:: Your instructions ::
Copy the data that follows exactly as it is, excluding all pictures.
--- Supplied data Enclosed Below ---
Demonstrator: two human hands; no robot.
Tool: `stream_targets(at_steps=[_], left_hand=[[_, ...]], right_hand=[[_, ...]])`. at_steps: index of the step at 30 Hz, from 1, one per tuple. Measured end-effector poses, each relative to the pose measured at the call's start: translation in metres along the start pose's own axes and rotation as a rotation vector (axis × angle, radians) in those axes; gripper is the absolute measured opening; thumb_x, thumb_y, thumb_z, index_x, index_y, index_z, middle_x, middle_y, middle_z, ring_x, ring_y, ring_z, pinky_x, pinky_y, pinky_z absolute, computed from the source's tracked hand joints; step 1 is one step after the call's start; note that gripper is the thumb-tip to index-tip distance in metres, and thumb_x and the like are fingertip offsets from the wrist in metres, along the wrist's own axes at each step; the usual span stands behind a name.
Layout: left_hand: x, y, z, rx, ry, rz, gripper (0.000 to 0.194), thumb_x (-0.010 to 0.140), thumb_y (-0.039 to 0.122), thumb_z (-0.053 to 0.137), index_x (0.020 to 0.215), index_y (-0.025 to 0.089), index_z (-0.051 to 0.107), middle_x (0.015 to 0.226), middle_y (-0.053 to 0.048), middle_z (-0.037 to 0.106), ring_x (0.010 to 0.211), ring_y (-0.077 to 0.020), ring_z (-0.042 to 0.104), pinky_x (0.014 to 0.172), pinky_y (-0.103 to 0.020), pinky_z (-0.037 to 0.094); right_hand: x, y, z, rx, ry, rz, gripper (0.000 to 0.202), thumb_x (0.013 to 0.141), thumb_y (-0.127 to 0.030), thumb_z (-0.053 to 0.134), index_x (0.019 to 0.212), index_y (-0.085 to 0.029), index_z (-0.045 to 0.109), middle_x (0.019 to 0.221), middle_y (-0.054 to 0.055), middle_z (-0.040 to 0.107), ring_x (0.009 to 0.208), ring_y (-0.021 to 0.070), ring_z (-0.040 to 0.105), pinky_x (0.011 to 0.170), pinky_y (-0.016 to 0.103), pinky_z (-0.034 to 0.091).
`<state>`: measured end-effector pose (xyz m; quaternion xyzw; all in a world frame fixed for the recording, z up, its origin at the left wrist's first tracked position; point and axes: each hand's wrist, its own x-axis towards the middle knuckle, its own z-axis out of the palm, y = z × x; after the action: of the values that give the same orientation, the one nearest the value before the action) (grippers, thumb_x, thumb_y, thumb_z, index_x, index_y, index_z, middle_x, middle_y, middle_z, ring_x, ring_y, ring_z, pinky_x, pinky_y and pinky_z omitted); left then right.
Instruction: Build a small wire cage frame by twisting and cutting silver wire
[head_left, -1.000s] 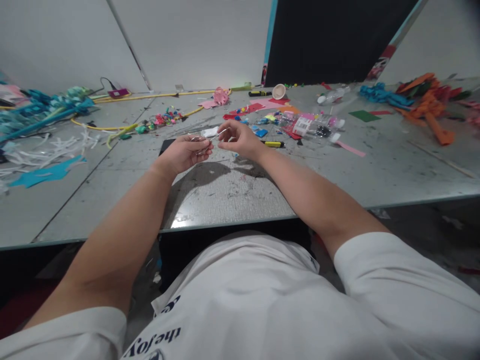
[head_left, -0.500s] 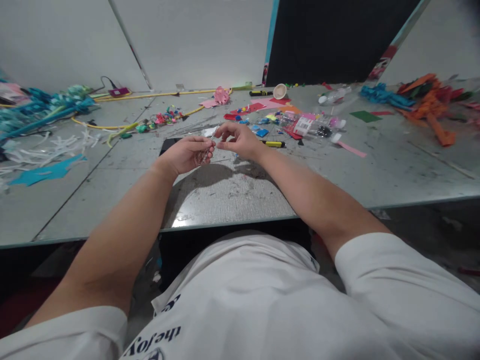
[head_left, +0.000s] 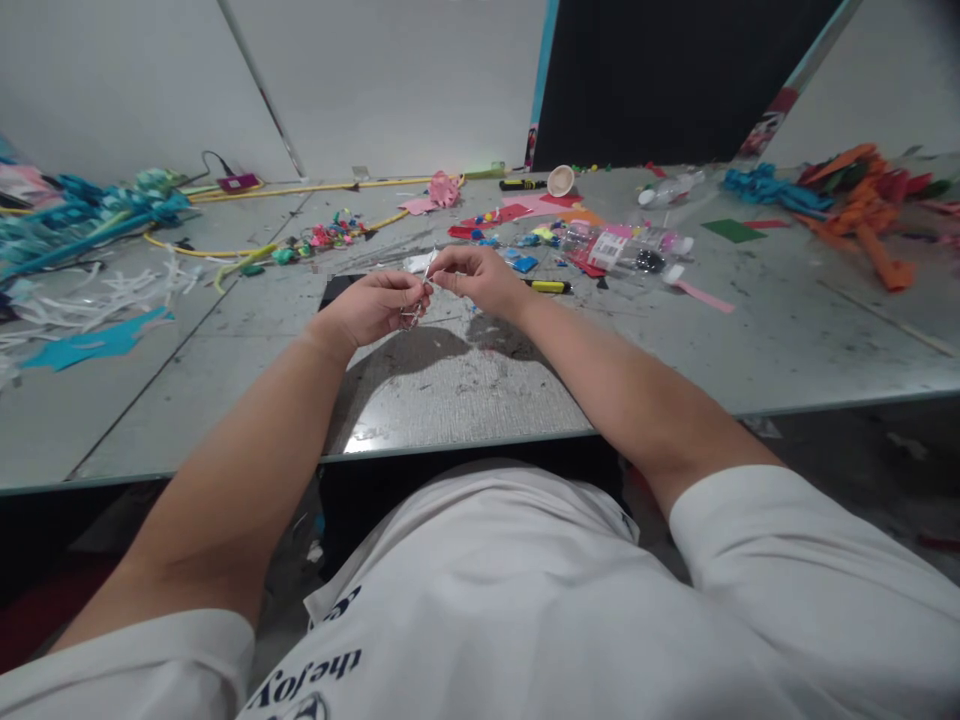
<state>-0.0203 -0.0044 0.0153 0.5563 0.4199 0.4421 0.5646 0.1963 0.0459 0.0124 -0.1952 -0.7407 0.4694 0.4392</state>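
My left hand (head_left: 381,304) is closed, thumb against fingers, on a thin shiny silvery strand (head_left: 429,266). A tangled, glinting part of this strand hangs below the left fingertips. Close beside it, my right hand (head_left: 474,280) pinches the strand's upper part between thumb and forefinger. The fingertips of both hands almost touch above the grey table (head_left: 457,400). What exactly the strand is made of is too small to tell. Behind the left hand lies a flat black object (head_left: 339,290), partly covered. A yellow-and-black cutter knife (head_left: 551,287) rests by the right wrist.
Clear plastic bottles (head_left: 626,250), a paper cup (head_left: 560,181) and coloured scraps lie behind my right hand. Small colourful pieces (head_left: 330,235) and a yellow hoop (head_left: 247,252) are at back left. White strips (head_left: 97,300) lie left; orange crepe paper (head_left: 862,215) is at far right.
The right fingers have shifted slightly along the strand, and more of it shows as a bright line above the left fingertips. The arms have hardly moved.
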Motion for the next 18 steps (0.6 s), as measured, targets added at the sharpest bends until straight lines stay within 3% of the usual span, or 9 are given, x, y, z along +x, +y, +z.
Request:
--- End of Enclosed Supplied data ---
:: Exercise solution ::
Demonstrator: two human hands; no robot.
Tool: `stream_targets(at_steps=[_], left_hand=[[_, ...]], right_hand=[[_, ...]])`. at_steps: index of the step at 30 Hz, from 1, one per tuple. Measured end-effector poses, each relative to the pose measured at the call's start: translation in metres along the start pose's own axes and rotation as a rotation vector (axis × angle, radians) in those axes; gripper is the absolute measured opening; thumb_x, thumb_y, thumb_z, index_x, index_y, index_z, middle_x, middle_y, middle_z, ring_x, ring_y, ring_z, pinky_x, pinky_y, pinky_z absolute, computed from the source's tracked hand joints; step 1 is one step after the call's start; note that gripper is the thumb-tip to index-tip distance in metres, and thumb_x and the like are fingertip offsets from the wrist in metres, along the wrist's own axes at each step; the usual span stands behind a name.
Layout: left_hand: x, y, z, rx, ry, rz, gripper (0.000 to 0.194), thumb_x (-0.010 to 0.140), thumb_y (-0.039 to 0.122), thumb_z (-0.053 to 0.137), index_x (0.020 to 0.215), index_y (-0.025 to 0.089), index_z (-0.051 to 0.107), middle_x (0.015 to 0.226), middle_y (-0.053 to 0.048), middle_z (-0.037 to 0.106), ring_x (0.010 to 0.211), ring_y (-0.077 to 0.020), ring_z (-0.042 to 0.104), pinky_x (0.014 to 0.172), pinky_y (-0.103 to 0.020), pinky_z (-0.037 to 0.094); right_hand: x, y, z, rx, ry, rz, gripper (0.000 to 0.202), thumb_x (0.013 to 0.141), thumb_y (-0.127 to 0.030), thumb_z (-0.053 to 0.134), index_x (0.019 to 0.212), index_y (-0.085 to 0.029), index_z (-0.045 to 0.109), middle_x (0.019 to 0.221), middle_y (-0.054 to 0.055), middle_z (-0.040 to 0.107), ring_x (0.009 to 0.208), ring_y (-0.021 to 0.070), ring_z (-0.040 to 0.105), pinky_x (0.011 to 0.170), pinky_y (-0.016 to 0.103), pinky_z (-0.034 to 0.091).
`<state>`: measured end-effector pose (xyz m; quaternion xyzw; all in a world frame fixed for the recording, z up, its origin at the left wrist's first tracked position; point and axes: each hand's wrist, its own x-axis towards the middle knuckle, its own z-axis out of the palm, y = z × x; after the action: of the values that give the same orientation, the one nearest the value before the action) (grippers, thumb_x, thumb_y, thumb_z, index_x, index_y, index_z, middle_x, middle_y, middle_z, ring_x, ring_y, ring_z, pinky_x, pinky_y and pinky_z omitted); left then right.
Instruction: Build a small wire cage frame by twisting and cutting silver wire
[head_left, -1.000s] 
[head_left, -0.500s] 
[head_left, +0.000s] 
<state>-0.0203 -0.0044 0.0153 0.5563 0.4199 0.4421 0.5646 0.1963 0.0459 0.0124 -0.1952 -0.7407 0.4694 0.4392</state>
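My left hand (head_left: 381,304) is closed, thumb against fingers, on a thin shiny silvery strand (head_left: 429,266). A tangled, glinting part of this strand hangs below the left fingertips. Close beside it, my right hand (head_left: 474,280) pinches the strand's upper part between thumb and forefinger. The fingertips of both hands almost touch above the grey table (head_left: 457,400). What exactly the strand is made of is too small to tell. Behind the left hand lies a flat black object (head_left: 339,290), partly covered. A yellow-and-black cutter knife (head_left: 551,287) rests by the right wrist.
Clear plastic bottles (head_left: 626,250), a paper cup (head_left: 560,181) and coloured scraps lie behind my right hand. Small colourful pieces (head_left: 330,235) and a yellow hoop (head_left: 247,252) are at back left. White strips (head_left: 97,300) lie left; orange crepe paper (head_left: 862,215) is at far right.
The right fingers have shifted slightly along the strand, and more of it shows as a bright line above the left fingertips. The arms have hardly moved.
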Motion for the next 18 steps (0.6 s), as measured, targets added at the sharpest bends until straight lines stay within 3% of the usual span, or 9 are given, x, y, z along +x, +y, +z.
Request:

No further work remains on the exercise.